Brasilia, May 24 (RHC)-- New evidence has revealed that the impeachment bid against Brazilian President Dilma Rousseff has a clear goal of protecting corrupt officials, particularly members of the newly installed government, from facing justice.
In leaked recordings reported by the Brazilian daily Folha de Sao Paulo on Monday, interim Planning and Development Minister Romero Juca is caught on tape just weeks before the vote on Rousseff's fate in the lower house of Congress saying that removing her from office would be the way to "find a way out" and "stop the bleeding" of the corruption investigations known as Operation Car Wash centered around the state-run Petrobras oil company scandal.

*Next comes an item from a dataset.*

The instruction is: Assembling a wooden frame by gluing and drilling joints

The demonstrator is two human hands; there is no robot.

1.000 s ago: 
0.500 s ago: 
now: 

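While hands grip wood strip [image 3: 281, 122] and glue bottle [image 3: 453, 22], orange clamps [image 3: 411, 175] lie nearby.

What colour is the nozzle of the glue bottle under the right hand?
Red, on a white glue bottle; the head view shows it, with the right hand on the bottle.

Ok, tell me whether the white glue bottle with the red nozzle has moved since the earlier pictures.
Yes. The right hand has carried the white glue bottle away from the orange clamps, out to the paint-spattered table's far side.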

The secretly taped conversation details how Minister Juca, a senator and head of coup-imposed interim President Michel Temer's PMDB party, schemed with Sergio Machado, former president of a Petrobras subsidiary, about how they could put a stop to the Supreme Court's investigations -- something they were both eager to do as targets of the probe into bribery and money laundering.
"We have to stop this shit," Juca says to Machado after they both argue that there should be an impeachment. "We have to change the government to be able to stop this bleeding." Machado responds, saying: "Man, the easiest solution is to put in Michel [Temer]" -- going on to say that chief prosecutor Rodrigo Janot is "going after" Juca and that he himself could be next.

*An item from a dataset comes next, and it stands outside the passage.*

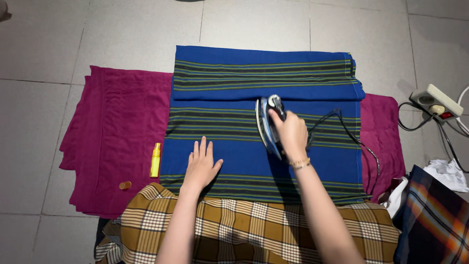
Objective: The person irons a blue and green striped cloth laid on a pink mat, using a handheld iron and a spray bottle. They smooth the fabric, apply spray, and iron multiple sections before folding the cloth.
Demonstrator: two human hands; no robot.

In a later segment, Minister Romero Juca says he has already spoken to members of the Supreme Court and military commanders, adding serious weight to the suspended government's claims that the impeachment process has constituted a coup against Rousseff and against democracy. Juca adds that the investigations "will never stop" with Rousseff in power and says that what's needed is "a deal."
The minister had told Folha early on Monday that he would not resign over the leaked recording, but by Monday evening AFP had reported that Juca would be "stepping aside starting Tuesday."

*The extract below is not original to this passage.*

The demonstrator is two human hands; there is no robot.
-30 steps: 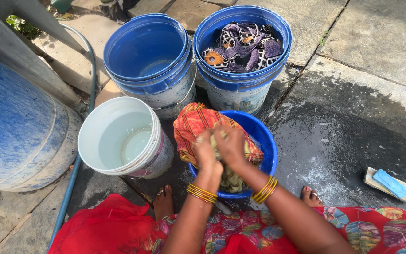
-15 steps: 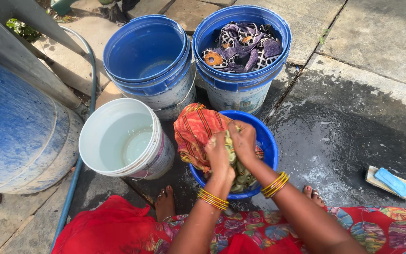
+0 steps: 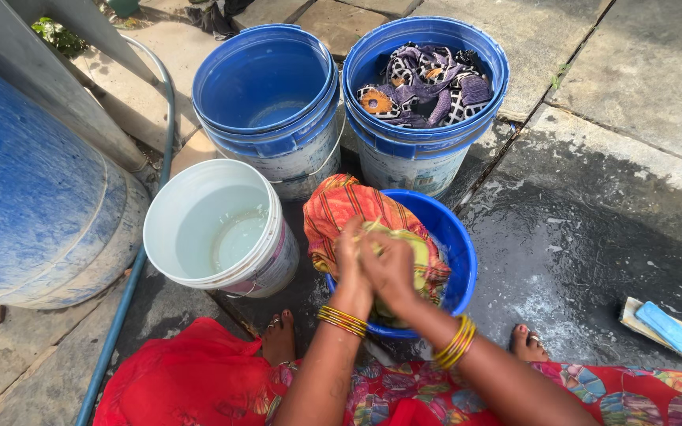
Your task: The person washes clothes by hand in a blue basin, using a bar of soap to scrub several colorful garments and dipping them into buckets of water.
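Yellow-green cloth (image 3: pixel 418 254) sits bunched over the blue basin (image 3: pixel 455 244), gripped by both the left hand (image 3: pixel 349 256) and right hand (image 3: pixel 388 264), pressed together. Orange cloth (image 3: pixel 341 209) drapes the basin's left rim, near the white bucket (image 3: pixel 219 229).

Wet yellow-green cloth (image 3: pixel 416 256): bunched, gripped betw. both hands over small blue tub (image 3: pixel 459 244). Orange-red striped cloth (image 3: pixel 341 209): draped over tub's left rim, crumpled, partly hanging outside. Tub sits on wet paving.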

According to Folha, former Petrobras subsidiary president Sergio Machado was the PMDB's handpicked person to head Transpetro, a subsidiary of Petrobras. He is now facing investigation alongside senate chief Renan Calheiros, another member of the PMDB. Juca faces investigations over accusations of receiving millions of dollars in bribes within the same scandal.
Dilma Rousseff's political rivals have capitalized on popular anti-corruption sentiments and sold the impeachment bid as a campaign against government fraud. But the rampant corruption in the ranks of her opponents has laid bare the fact that removing her from office is more about protecting corrupt officials from prosecution and imposing a conservative policy agenda that the majority of Brazilians would not support in an election.